** EXERCISE DIRECTIONS **
Set down exactly the entries below, beginning at their first line and ending at the line with "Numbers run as".

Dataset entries
•••

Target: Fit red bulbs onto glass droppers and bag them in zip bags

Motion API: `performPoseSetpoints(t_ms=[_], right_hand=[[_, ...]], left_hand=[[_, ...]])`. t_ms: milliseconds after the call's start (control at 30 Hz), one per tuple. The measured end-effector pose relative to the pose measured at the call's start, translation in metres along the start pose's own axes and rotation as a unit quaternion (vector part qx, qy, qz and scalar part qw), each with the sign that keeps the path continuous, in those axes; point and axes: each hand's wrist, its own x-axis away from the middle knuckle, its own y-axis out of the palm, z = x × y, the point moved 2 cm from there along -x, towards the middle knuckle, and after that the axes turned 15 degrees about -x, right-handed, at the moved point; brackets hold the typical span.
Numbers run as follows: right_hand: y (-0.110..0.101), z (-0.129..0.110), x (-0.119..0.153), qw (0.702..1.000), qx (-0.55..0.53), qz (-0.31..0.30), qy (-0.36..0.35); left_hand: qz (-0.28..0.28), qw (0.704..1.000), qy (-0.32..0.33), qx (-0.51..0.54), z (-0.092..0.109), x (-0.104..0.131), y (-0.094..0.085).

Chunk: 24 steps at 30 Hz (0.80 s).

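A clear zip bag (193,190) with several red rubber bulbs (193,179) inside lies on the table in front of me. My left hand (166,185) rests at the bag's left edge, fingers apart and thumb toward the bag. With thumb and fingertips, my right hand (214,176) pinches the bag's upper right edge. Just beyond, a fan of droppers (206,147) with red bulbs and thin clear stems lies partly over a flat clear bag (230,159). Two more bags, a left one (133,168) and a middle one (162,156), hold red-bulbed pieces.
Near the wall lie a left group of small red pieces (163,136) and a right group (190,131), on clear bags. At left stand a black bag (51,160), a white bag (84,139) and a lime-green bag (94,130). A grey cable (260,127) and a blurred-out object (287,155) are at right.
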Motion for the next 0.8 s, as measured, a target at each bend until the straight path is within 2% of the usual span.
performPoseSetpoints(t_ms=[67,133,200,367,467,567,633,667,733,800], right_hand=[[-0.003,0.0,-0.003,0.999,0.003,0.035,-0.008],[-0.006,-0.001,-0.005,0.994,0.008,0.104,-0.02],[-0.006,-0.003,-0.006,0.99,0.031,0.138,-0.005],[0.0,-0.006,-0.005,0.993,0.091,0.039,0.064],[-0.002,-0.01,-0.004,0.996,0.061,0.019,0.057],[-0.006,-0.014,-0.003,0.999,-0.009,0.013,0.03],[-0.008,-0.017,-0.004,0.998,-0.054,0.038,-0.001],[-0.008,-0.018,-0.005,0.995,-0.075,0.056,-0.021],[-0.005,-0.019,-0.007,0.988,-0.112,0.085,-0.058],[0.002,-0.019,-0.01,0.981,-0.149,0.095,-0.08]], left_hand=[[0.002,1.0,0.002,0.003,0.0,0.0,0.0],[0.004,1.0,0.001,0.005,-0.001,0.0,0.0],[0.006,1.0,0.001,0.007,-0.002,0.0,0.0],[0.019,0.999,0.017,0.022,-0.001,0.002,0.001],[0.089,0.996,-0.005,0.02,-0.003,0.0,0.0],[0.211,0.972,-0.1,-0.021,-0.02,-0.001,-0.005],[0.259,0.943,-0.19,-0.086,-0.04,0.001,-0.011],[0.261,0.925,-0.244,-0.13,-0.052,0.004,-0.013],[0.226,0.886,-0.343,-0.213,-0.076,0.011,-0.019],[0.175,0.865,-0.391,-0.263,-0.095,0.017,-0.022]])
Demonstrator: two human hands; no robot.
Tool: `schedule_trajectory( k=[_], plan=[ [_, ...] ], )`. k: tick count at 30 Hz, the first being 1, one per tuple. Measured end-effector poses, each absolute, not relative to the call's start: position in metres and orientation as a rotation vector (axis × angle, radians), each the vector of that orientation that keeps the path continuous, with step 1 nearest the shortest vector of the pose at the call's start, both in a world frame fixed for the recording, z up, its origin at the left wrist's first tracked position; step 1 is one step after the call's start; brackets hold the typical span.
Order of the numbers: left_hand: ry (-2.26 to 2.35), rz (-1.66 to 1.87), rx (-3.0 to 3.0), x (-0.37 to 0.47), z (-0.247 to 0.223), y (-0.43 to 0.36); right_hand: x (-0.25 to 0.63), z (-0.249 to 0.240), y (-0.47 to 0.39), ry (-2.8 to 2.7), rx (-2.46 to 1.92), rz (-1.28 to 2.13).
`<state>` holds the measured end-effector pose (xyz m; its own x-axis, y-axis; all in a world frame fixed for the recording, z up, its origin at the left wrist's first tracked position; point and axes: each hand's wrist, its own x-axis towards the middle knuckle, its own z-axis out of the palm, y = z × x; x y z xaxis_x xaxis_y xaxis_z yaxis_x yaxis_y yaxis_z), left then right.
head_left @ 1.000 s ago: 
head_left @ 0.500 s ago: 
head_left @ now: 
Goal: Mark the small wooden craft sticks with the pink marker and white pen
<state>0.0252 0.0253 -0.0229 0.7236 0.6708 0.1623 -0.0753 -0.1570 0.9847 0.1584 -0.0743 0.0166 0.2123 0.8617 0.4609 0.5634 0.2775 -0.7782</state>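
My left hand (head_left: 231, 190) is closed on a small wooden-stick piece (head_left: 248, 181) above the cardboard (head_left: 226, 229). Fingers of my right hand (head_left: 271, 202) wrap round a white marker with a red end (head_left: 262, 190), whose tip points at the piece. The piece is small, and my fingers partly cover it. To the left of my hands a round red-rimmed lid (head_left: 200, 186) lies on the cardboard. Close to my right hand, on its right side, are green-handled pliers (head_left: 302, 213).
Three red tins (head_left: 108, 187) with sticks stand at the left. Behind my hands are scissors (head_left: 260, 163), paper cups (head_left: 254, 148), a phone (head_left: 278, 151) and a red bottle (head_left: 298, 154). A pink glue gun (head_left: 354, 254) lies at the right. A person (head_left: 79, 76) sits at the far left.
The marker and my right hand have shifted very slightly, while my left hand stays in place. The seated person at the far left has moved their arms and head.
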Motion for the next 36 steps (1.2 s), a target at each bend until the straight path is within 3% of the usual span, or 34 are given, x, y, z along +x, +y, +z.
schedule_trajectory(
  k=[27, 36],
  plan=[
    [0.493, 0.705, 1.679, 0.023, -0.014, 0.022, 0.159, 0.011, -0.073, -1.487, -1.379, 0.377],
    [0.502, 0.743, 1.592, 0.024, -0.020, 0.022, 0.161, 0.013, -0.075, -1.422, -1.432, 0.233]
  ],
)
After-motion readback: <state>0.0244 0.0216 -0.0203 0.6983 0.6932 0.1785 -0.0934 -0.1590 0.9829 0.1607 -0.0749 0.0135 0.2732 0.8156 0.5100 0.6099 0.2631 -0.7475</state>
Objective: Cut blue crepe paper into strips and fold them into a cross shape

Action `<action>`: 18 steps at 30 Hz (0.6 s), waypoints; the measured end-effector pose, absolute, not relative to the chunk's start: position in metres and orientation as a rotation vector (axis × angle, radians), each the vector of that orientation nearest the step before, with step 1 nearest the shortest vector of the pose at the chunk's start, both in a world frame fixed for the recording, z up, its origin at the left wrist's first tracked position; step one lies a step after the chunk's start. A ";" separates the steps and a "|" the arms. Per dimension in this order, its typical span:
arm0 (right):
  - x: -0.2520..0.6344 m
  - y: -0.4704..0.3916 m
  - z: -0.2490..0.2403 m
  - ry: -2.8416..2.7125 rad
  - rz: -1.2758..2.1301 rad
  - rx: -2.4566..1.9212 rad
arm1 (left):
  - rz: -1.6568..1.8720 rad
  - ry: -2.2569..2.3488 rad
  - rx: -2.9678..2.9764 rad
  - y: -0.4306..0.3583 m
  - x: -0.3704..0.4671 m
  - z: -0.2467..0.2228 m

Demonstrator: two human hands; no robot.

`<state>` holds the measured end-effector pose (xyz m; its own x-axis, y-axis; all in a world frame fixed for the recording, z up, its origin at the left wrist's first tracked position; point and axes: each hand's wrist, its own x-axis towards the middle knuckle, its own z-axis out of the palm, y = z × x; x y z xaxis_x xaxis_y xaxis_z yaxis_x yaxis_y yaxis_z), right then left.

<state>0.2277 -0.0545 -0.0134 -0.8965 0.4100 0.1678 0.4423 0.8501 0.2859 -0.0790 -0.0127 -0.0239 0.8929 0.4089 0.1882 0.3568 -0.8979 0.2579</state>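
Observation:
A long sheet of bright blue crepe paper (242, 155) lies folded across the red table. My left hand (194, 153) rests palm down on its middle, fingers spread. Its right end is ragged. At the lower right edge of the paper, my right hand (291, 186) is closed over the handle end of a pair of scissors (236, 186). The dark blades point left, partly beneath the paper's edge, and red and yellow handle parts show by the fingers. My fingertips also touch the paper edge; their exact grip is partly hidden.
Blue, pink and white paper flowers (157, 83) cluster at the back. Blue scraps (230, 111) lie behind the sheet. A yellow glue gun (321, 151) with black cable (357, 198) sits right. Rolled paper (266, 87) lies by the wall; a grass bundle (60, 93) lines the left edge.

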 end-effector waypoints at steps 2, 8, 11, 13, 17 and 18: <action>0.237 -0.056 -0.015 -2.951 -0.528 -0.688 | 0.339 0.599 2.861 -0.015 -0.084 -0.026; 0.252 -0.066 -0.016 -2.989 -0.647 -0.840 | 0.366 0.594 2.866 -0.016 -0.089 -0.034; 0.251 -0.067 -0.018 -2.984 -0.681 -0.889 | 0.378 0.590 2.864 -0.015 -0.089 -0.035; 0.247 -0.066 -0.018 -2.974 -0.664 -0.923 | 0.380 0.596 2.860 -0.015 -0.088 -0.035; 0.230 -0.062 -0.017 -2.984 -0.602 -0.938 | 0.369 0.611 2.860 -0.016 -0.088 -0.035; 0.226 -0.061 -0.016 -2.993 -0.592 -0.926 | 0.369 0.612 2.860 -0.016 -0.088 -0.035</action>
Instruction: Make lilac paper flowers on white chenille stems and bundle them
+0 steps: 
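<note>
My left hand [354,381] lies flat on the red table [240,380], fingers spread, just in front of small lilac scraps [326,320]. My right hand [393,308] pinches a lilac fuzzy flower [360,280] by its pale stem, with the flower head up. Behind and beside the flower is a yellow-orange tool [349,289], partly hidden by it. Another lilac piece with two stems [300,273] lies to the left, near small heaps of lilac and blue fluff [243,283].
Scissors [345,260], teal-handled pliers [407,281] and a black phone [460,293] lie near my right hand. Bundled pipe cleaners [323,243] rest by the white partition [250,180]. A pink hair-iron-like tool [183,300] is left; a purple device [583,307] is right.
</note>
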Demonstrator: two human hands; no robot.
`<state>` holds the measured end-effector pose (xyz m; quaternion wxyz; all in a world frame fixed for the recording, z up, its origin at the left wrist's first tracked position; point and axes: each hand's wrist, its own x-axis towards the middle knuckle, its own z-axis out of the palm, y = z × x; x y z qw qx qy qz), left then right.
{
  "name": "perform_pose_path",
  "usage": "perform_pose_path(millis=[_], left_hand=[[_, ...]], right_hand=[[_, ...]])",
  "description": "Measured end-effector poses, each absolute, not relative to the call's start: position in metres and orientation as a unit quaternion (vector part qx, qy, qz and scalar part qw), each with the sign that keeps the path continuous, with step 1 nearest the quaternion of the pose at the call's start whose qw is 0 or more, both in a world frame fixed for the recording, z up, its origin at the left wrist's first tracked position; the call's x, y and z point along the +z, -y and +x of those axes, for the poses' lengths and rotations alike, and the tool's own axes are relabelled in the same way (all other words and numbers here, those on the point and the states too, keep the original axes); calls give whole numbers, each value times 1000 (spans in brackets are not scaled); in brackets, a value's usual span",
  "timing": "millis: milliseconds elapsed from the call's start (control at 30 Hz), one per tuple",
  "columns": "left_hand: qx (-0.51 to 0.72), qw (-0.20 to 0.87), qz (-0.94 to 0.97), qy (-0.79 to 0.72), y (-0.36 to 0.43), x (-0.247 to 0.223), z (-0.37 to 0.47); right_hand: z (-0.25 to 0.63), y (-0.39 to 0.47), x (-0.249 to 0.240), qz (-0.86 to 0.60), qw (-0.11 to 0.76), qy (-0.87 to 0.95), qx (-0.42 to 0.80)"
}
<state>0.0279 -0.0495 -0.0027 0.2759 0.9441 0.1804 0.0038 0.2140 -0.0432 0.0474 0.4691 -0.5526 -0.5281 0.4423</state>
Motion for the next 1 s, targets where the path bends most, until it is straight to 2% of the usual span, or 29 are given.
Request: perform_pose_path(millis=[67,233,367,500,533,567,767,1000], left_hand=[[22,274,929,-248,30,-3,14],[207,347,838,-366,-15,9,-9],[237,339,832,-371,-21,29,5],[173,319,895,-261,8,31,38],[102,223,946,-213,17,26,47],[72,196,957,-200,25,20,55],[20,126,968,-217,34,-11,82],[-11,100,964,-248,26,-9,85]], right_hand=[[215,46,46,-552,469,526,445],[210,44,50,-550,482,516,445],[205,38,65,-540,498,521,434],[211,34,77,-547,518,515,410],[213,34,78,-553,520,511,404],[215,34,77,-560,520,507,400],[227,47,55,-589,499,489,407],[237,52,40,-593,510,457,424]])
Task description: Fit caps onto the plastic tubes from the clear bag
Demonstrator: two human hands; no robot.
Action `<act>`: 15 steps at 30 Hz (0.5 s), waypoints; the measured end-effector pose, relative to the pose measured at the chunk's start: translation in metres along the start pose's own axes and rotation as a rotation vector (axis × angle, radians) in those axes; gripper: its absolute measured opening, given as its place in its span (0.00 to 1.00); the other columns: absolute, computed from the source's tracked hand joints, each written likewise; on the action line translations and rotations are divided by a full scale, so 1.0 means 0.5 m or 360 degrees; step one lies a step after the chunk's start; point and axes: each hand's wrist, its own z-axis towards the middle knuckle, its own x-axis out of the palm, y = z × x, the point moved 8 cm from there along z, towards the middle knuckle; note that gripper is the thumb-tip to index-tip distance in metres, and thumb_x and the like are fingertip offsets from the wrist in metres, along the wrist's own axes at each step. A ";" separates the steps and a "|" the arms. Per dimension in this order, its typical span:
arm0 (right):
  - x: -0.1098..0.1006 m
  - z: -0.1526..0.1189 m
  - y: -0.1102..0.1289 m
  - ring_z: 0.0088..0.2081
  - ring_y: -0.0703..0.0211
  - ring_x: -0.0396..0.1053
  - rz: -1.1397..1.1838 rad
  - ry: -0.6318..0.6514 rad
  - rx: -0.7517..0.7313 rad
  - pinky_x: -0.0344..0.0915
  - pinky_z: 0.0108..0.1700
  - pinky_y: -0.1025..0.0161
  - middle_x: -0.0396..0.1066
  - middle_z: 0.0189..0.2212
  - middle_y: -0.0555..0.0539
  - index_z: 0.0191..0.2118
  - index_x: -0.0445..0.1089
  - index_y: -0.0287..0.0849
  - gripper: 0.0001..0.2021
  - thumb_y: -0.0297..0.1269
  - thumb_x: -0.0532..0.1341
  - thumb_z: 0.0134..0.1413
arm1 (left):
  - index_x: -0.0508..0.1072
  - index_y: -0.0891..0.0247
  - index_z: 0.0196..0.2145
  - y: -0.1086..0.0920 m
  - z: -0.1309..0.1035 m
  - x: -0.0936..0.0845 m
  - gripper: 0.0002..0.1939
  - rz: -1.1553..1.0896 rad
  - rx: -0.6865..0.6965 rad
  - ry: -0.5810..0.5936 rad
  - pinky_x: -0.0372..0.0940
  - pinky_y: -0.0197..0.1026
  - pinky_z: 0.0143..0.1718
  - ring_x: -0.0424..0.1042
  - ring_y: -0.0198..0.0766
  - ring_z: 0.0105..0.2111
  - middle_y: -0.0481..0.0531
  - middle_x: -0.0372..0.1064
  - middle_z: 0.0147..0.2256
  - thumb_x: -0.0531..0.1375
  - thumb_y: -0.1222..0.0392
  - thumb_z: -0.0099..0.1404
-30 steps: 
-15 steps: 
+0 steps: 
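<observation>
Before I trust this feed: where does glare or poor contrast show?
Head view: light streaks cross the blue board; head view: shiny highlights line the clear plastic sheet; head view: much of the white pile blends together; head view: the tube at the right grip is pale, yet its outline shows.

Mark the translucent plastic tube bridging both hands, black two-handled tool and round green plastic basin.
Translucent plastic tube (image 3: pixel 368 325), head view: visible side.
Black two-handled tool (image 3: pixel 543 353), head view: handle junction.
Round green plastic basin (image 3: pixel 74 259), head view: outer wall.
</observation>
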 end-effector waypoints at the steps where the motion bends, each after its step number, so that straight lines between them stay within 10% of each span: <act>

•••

** EXERCISE ANSWER **
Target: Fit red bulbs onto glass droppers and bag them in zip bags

Motion API: `performPoseSetpoints(t_ms=[_], right_hand=[[_, ...]], left_hand=[[_, ...]])`. t_ms: milliseconds after the call's start (control at 30 Hz), one per tuple. The measured end-effector pose relative to the pose measured at the call's start, translation in metres along the start pose's own axes and rotation as a unit quaternion (vector part qx, qy, qz and scalar part qw), each with the sign that keeps the path continuous, in those axes; point and axes: each hand's wrist, its own x-axis away from the middle knuckle, its own y-axis out of the palm, z = x × y, the point moved 2 cm from there along -x, towards the middle knuckle, and after that the axes turned 15 degrees about -x, right-handed, at the moved point; brackets hold the typical span.
Numbers run as follows: right_hand: y (-0.110..0.101), z (-0.129..0.110), x (-0.119..0.153), qw (0.702..1.000), qx (-0.55..0.53), qz (-0.31..0.30), qy (-0.36..0.35); left_hand: qz (-0.28..0.28), qw (0.704..1.000), qy (-0.32..0.33), qx (-0.51..0.54), z (-0.092..0.109), x (-0.104..0.131), y (-0.094..0.085).

No additional output will be given.